Imaging fibroblast activation protein to monitor therapeutic effects of neutralizing interleukin-22 in collagen-induced arthritis

医学 细胞因子 关节炎 中和抗体 抗体 发病机制 类风湿性关节炎 病理 软骨 自身免疫性疾病 免疫学 解剖
作者
Tessa van der Geest,Debbie Roeleveld,Birgitte Walgreen,Monique M. Helsen,Tapan K. Nayak,Christian Klein,Martin Hegen,Gert Storm,Josbert M. Metselaar,Wim B. van den Berg,P.M. van der Kraan,Peter Laverman,Otto C. Boerman,Marije I. Koenders
出处
期刊:Rheumatology [Oxford University Press]

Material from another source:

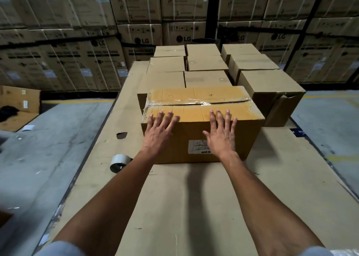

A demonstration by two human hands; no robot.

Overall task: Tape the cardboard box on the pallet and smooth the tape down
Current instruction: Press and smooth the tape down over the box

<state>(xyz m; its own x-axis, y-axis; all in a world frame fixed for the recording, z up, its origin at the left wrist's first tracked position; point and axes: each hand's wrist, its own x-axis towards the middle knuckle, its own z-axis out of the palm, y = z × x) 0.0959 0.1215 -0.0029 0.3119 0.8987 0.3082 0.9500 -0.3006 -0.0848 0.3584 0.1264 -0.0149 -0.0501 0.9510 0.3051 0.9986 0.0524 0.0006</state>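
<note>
We see tall stacks of strapped appliance cartons walling the back, and a grey concrete floor with yellow lines, dimly lit.

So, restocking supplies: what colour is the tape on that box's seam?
Clear, glossy tape on the box; head view.

Bare forearms, pale blue sleeves
</note>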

卷期号:57 (4): 737-747 被引量:28
标识
DOI:10.1093/rheumatology/kex456
摘要

RA is a chronic autoimmune disease leading to progressive destruction of cartilage and bone. RA patients show elevated IL-22 levels and the amount of IL-22-producing Th cells positively correlates with the extent of erosive disease, suggesting a role for this cytokine in RA pathogenesis. The purpose of this study was to determine the feasibility of SPECT/CT imaging with 111In-labelled anti-fibroblast activation protein antibody (28H1) to monitor the therapeutic effect of neutralizing IL-22 in experimental arthritis.Mice (six mice/group) with CIA received anti-IL-22 or isotype control antibodies. To monitor therapeutic effects after treatment, SPECT/CT images were acquired 24 h after injection of 111In-28H1. Imaging results were compared with macroscopic, histologic and radiographic arthritis scores.Neutralizing IL-22 before CIA onset effectively prevented arthritis development, reaching a disease incidence of only 50%, vs 100% in the control group. SPECT imaging showed significantly lower joint tracer uptake in mice treated early with anti-IL-22 antibodies compared with the control-treated group. Reduction of disease activity in those mice was confirmed by macroscopic, histological and radiographic pathology scores. However, when treatment was initiated in a later phase of CIA, progression of joint pathology could not be prevented.These findings suggest that IL-22 plays an important role in CIA development, and neutralizing this cytokine seems an attractive new strategy in RA treatment. Most importantly, SPECT/CT imaging with 111In-28H1 can be used to specifically monitor therapy responses, and is potentially more sensitive in disease monitoring than the gold standard method of macroscopic arthritis scoring.